The rich don't need it, therefore, there is a concerted and relentless effort in Washington to destroy it, primarily by defunding it or privatizing it.
In Washington, wrote Chaomsky presciently, the idea is to defund something so that it can't work, and then people will be so angry they will be happy to see it destroyed. That is how resistance is overcome. We can see this idea unfold today with health care, the government is openly doing everything they can to defund and destroy the existing system so that people will hate it so much they won't care if it is taken away.
And the masters have done a remarkable job of convincing the very people who will suffer the most to embrace the destruction of their very own health care. If you read Adam Smith, you will easily grasp the principle behind this cruel policy – if programs like that are destroyed, taxes will be lower for the wealthy and they can make even more money they don't need and can barely spend.
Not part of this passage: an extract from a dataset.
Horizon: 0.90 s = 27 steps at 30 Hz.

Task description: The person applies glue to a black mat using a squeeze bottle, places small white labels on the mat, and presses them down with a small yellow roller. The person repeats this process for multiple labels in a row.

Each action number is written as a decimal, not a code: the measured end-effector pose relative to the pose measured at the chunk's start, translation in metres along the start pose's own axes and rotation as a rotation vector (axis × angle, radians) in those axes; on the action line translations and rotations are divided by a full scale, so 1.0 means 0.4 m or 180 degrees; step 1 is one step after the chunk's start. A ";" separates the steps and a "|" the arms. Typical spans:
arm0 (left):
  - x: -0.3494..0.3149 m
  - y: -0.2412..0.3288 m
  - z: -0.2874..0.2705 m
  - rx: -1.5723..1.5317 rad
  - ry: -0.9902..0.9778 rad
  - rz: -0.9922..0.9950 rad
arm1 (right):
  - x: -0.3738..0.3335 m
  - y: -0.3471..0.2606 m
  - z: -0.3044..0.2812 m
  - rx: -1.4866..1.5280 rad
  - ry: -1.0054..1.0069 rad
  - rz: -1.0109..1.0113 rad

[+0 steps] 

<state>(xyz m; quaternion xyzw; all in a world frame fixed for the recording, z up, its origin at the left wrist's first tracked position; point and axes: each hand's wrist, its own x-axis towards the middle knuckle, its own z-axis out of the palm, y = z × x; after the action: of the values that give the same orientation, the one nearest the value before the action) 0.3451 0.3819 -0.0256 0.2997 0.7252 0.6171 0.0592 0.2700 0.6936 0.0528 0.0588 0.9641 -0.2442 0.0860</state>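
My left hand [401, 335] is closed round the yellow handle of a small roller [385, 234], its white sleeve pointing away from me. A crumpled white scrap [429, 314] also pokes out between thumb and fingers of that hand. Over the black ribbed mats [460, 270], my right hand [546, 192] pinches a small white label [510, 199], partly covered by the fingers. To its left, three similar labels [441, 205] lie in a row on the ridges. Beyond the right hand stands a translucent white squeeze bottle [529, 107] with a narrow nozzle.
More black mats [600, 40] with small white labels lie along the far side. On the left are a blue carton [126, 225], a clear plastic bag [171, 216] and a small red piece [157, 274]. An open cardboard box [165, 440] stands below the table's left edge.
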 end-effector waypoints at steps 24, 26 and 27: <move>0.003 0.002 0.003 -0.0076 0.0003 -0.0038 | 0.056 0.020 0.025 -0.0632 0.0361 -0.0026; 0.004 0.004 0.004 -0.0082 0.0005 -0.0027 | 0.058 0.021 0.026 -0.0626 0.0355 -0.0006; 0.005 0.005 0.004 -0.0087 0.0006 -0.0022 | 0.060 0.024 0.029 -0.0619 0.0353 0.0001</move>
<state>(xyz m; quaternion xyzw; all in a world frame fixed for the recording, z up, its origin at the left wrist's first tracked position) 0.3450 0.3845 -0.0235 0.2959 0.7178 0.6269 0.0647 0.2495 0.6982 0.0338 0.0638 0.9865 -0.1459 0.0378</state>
My political philosophy is Solidarity.
Sympathy and empathy are precious political goals for me, and I have yet to find my party or candidate. I can try to practice these ideas in my own life. I have empathy for the residents of the Mansion, I know what will happen to them is Medicaid is cut further, as many people Congress is eager to do. I have sympathy for the refugees and immigrants, who come her in peace and good faith to be safe and prosperous and for their children to be able to live and prosper here.
Adam Smith was certainly honest, if not particularly empathetic. The very point of government, he wrote, is to protect the rich from the poor and keep them at bay.
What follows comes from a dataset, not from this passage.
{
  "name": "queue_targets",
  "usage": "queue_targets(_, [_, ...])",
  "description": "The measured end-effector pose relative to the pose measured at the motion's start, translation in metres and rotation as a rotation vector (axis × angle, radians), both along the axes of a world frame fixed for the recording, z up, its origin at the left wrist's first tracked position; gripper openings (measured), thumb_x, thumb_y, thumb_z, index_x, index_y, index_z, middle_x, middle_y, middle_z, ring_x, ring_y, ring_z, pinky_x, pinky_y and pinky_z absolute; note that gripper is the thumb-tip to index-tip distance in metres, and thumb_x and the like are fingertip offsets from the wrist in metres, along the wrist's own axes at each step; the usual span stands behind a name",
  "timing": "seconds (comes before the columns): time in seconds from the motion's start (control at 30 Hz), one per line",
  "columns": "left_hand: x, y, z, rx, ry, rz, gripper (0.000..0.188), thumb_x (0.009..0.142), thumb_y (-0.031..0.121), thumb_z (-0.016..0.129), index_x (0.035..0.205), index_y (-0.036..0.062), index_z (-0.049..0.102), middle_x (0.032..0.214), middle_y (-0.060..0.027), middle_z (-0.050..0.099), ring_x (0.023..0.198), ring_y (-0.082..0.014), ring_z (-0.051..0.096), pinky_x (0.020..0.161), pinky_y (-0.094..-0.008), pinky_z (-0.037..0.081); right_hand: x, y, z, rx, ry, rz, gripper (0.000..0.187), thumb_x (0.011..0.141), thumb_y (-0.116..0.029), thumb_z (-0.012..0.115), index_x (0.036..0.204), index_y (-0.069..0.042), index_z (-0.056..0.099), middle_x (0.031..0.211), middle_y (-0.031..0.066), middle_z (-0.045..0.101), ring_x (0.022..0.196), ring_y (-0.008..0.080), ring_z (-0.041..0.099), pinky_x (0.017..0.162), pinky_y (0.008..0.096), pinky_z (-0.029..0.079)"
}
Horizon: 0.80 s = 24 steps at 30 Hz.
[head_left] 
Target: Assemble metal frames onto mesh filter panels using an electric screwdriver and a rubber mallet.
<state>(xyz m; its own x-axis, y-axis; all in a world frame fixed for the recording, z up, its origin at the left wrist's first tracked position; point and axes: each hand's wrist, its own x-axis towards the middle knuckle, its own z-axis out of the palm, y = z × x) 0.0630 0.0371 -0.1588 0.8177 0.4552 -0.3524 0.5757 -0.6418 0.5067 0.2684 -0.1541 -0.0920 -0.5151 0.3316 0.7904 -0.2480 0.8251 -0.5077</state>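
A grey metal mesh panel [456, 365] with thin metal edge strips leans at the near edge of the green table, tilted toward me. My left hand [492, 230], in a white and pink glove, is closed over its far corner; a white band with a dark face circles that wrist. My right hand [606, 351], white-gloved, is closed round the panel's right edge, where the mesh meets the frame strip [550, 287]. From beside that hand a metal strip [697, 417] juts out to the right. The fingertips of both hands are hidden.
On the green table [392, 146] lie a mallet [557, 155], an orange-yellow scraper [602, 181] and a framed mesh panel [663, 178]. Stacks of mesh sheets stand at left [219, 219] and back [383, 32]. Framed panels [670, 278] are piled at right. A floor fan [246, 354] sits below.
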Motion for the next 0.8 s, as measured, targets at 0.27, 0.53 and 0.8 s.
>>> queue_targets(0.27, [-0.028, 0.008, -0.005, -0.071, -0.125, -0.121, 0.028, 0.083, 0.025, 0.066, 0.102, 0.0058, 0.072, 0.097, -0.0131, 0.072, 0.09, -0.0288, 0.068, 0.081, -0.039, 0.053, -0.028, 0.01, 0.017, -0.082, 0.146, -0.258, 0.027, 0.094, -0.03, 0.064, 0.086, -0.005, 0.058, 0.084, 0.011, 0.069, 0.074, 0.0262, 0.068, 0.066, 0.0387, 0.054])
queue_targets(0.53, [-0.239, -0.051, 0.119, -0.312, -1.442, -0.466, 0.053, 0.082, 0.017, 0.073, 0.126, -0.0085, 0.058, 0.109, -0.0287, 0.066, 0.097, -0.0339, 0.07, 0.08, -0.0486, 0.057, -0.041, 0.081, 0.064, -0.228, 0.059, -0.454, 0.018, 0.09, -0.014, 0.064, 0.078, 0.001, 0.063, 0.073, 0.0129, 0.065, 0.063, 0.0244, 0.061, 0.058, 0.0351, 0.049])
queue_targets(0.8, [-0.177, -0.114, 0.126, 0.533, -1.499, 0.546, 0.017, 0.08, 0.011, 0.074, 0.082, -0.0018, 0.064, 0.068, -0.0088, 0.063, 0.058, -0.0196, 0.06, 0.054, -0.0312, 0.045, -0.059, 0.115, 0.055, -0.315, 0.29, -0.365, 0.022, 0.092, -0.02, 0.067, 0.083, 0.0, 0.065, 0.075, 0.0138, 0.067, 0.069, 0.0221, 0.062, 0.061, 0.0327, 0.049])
"It is not from the benevolence of the butcher, the brewer, or the baker that we expect our dinner," Smith wrote, "but from their regard to their own self-interest. We address ourselves not to their humanity but to their self-love, and never talk to them of our own necessities, but of their advantages”
Why does this sound to familiar to me, so contemporary? It makes me queasy, almost ill.
I have empathy for the hard working people who have come here illegally to work hard and support their families, I think my Solidarity Party would look for ways to help them to contribute and keep their lives intact and their families together.
To me, every great leader – Gandhi, Mandela, Jefferson, Hamilton, King – has embraced the idea of solidarity, the idea that you are supposed to care about other people, not only yourself. For me, that is the black hole into which I sometimes feel we are descending, the lack of sympathy and concern for others.
I will keep it alive in my own life, and hope it is born again in the wider world. I believe it will be, it is a much more powerful idea than greed.